Now we can plot the gradient alongside the data and the existing decision boundary.

The gradient update equation at iteration \(t\) is

Note: If you’ve seen this equation in the past, the addition sign might throw you off. Usually we minimize the negative log likelihood, but in this case we’re going to maximize the positive log likelihood.

\[w_{t+1} = w_t + \eta \nabla_w J\]

Where \(\eta\) is a learning rate. Let’s compute the updated model parameters:

\[\eta = \text{1e-1} \\ w_{t+1} = \begin{bmatrix} 1 \\ 1 \end{bmatrix} + \text{1e-1} \begin{bmatrix} -2.64 \\ 0.88 \end{bmatrix} = \begin{bmatrix} 0.74 \\ 1.09 \end{bmatrix}\]

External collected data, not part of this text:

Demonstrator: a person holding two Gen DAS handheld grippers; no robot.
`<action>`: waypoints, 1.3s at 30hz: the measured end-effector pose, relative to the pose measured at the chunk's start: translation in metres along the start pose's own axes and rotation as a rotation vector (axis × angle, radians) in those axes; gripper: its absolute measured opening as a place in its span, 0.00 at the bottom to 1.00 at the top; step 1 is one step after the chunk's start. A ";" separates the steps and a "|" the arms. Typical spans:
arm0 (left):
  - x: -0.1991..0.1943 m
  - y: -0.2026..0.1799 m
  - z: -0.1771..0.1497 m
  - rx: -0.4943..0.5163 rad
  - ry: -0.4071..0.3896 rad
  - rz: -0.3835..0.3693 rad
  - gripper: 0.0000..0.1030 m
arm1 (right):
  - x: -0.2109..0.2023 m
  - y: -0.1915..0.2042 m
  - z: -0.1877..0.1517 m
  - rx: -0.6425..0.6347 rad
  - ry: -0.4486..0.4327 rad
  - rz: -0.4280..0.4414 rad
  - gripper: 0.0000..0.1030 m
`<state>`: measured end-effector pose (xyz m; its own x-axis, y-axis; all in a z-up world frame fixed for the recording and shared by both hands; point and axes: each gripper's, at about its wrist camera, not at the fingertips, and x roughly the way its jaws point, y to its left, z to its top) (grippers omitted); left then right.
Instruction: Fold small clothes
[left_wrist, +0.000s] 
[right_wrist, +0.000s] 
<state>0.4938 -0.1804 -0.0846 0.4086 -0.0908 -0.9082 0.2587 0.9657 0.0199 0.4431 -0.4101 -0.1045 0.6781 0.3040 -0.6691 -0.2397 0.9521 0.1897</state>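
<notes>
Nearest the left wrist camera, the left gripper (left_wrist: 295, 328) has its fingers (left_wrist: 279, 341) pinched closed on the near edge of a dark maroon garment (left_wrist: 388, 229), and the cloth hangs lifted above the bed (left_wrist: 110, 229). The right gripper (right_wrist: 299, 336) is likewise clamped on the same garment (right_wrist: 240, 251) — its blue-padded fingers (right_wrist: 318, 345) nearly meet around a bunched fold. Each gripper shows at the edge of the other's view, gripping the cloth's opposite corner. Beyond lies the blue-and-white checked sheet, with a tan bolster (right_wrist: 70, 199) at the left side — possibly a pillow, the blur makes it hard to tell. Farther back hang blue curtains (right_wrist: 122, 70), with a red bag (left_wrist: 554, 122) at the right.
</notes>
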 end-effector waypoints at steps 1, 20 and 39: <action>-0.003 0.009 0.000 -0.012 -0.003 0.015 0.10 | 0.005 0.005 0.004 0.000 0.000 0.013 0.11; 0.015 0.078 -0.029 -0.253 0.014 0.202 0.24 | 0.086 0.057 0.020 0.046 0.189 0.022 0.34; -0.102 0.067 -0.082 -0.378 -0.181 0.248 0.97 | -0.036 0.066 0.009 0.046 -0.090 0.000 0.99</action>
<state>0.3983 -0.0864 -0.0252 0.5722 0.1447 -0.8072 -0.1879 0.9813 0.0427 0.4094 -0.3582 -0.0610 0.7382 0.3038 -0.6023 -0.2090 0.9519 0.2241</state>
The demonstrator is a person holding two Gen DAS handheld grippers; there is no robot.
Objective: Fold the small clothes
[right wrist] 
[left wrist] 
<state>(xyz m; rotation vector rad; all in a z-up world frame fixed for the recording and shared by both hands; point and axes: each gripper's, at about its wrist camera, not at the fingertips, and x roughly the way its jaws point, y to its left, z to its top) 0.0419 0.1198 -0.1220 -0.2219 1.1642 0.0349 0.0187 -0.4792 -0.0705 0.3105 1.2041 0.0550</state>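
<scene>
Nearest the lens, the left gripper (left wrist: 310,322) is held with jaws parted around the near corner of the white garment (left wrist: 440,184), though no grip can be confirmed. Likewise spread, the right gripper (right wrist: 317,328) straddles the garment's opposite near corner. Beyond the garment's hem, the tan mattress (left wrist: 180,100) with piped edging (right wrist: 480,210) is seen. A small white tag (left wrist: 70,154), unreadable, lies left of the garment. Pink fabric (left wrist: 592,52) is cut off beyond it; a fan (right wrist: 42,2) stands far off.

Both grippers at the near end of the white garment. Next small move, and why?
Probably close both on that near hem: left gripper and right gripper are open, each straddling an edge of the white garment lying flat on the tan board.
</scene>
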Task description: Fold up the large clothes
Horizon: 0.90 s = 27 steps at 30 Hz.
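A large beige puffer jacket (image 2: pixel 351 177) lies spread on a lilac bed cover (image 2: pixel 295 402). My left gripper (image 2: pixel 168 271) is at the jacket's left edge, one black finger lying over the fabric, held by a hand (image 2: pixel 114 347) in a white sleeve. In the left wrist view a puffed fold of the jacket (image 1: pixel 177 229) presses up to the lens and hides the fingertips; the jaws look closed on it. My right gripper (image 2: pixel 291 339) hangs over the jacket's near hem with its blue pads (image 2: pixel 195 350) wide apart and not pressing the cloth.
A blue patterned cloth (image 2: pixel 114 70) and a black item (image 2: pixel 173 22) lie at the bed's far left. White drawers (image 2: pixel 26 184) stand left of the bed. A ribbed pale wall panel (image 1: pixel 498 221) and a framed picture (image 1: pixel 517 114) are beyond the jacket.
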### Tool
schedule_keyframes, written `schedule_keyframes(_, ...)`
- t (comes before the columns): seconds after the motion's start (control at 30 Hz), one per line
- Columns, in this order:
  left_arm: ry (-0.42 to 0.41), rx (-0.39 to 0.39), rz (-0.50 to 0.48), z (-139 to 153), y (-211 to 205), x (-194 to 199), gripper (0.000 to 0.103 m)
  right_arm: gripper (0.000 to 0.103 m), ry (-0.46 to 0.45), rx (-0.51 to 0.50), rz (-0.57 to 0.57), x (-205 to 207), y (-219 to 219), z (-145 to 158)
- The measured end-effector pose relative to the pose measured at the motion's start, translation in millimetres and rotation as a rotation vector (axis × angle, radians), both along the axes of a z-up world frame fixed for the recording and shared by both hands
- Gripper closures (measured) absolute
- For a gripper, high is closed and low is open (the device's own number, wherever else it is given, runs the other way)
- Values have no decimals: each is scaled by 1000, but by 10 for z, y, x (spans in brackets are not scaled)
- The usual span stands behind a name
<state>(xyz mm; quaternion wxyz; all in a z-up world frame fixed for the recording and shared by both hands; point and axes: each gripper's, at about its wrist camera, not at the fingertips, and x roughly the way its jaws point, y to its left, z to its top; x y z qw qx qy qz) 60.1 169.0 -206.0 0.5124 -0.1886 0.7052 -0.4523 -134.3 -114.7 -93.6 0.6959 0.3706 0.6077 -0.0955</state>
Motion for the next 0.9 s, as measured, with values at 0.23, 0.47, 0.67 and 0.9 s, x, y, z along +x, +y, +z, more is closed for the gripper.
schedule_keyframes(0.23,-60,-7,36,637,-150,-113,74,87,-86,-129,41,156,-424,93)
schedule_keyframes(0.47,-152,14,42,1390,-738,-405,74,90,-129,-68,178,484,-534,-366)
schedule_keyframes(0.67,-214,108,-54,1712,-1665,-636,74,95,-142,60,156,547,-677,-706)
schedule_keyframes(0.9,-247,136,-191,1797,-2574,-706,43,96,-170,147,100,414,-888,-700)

Armed with the updated model parameters, we can draw the updated decision boundary:

As you can see, adding a fraction of the gradient to \(w\) effectively rotated the decision boundary towards the misclassified point.

Recalling the gradient equation, let’s consider some other cases for the gradient and how we can interpret the math. Hopefully you can visualize how the gradient will attempt to rotate or even “flip” the decision boundary based on the class and location of the data point.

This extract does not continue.